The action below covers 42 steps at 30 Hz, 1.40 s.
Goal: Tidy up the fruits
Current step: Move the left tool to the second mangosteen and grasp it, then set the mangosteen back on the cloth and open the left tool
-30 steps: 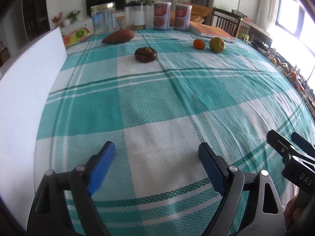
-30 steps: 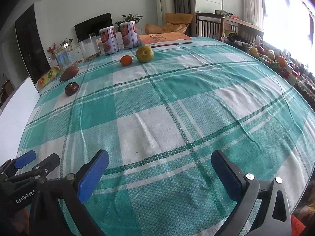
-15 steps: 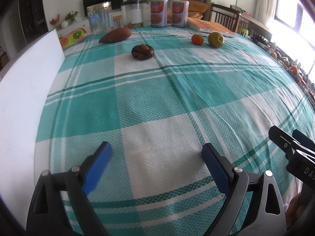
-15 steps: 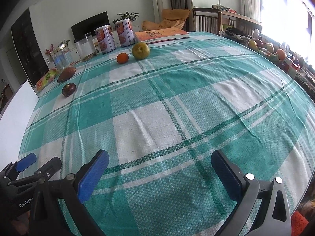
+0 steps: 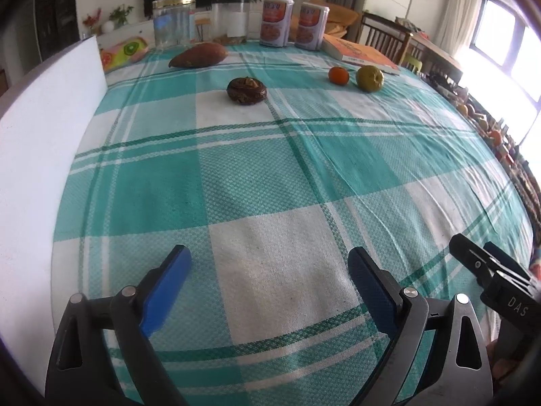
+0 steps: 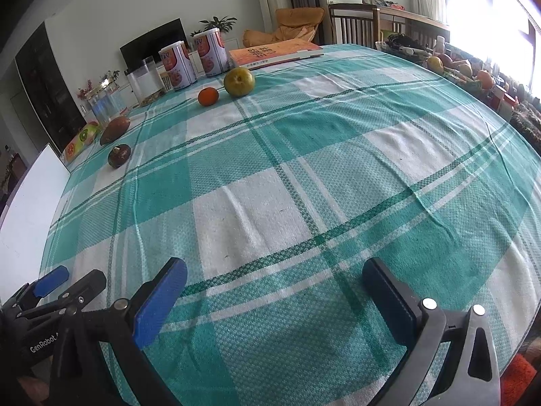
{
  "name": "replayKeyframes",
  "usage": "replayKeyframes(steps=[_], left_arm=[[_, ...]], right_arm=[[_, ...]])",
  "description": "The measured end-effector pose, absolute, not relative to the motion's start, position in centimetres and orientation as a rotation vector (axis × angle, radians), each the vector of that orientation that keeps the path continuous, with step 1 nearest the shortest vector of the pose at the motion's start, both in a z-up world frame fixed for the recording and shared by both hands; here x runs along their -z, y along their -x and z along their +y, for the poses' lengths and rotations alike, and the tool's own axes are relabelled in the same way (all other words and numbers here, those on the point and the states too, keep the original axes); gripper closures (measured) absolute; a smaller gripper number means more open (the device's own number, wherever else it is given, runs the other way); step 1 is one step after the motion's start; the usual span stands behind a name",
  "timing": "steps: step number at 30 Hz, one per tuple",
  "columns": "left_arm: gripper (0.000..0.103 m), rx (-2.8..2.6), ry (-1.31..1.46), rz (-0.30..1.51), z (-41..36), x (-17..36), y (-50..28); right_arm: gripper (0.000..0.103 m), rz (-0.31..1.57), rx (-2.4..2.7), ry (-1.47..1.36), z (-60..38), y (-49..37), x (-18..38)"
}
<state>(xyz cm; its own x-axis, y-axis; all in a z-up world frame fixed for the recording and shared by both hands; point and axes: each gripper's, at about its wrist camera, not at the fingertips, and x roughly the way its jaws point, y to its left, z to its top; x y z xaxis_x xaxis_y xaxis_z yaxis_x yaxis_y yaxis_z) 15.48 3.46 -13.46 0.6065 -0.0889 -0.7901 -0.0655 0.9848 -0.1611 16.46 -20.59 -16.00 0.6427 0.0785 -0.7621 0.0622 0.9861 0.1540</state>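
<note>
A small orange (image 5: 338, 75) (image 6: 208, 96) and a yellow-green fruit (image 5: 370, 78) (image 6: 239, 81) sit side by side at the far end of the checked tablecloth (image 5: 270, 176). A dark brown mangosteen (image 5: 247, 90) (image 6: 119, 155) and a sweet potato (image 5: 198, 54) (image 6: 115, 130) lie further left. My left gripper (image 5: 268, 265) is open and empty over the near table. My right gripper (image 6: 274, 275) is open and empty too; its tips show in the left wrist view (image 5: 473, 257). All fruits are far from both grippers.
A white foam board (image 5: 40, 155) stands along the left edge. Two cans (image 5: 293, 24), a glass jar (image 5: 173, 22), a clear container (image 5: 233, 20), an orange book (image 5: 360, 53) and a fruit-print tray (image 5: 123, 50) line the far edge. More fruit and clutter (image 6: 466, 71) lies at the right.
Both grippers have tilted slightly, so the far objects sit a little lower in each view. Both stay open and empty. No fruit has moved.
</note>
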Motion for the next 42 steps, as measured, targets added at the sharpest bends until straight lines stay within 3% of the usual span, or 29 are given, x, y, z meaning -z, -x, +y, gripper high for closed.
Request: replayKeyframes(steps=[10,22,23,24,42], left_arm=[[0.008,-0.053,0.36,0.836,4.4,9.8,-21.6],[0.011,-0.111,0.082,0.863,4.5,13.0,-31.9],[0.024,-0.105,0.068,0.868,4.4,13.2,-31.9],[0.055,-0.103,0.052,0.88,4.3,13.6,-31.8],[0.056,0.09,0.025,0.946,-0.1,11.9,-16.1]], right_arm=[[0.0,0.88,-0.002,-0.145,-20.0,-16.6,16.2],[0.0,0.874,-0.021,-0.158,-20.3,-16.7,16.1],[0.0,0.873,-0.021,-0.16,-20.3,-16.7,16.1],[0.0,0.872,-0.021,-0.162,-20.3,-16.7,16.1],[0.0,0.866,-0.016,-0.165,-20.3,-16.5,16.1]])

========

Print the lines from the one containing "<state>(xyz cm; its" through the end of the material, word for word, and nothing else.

**Task answer**
<state>(xyz cm; its own x-axis, y-axis; all in a z-up world frame fixed for the recording and shared by both hands; point and axes: each gripper's, at about its wrist camera, not at the fingertips, and x roughly the way its jaws point, y to its left, z to its top; x y z xaxis_x xaxis_y xaxis_z yaxis_x yaxis_y yaxis_z) 15.48 3.46 -13.46 0.6065 -0.0889 -0.7901 -0.0655 0.9848 -0.1611 16.46 -20.59 -16.00 0.6427 0.0785 -0.7621 0.0622 0.9861 0.1540</state>
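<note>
A small orange (image 5: 338, 75) (image 6: 208, 96) and a yellow-green fruit (image 5: 370, 78) (image 6: 239, 81) sit side by side at the far end of the checked tablecloth (image 5: 270, 176). A dark brown mangosteen (image 5: 247, 90) (image 6: 119, 155) and a sweet potato (image 5: 198, 54) (image 6: 115, 130) lie further left. My left gripper (image 5: 268, 265) is open and empty over the near table. My right gripper (image 6: 274, 275) is open and empty too; its tips show in the left wrist view (image 5: 473, 257). All fruits are far from both grippers.
A white foam board (image 5: 40, 155) stands along the left edge. Two cans (image 5: 293, 24), a glass jar (image 5: 173, 22), a clear container (image 5: 233, 20), an orange book (image 5: 360, 53) and a fruit-print tray (image 5: 123, 50) line the far edge. More fruit and clutter (image 6: 466, 71) lies at the right.
Both grippers have tilted slightly, so the far objects sit a little lower in each view. Both stay open and empty. No fruit has moved.
</note>
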Motion for the next 42 steps, as measured, targets added at the sharpest bends until straight lines stay within 3% of the usual span, or 29 are given, x, y, z meaning -z, -x, +y, gripper high for closed.
Request: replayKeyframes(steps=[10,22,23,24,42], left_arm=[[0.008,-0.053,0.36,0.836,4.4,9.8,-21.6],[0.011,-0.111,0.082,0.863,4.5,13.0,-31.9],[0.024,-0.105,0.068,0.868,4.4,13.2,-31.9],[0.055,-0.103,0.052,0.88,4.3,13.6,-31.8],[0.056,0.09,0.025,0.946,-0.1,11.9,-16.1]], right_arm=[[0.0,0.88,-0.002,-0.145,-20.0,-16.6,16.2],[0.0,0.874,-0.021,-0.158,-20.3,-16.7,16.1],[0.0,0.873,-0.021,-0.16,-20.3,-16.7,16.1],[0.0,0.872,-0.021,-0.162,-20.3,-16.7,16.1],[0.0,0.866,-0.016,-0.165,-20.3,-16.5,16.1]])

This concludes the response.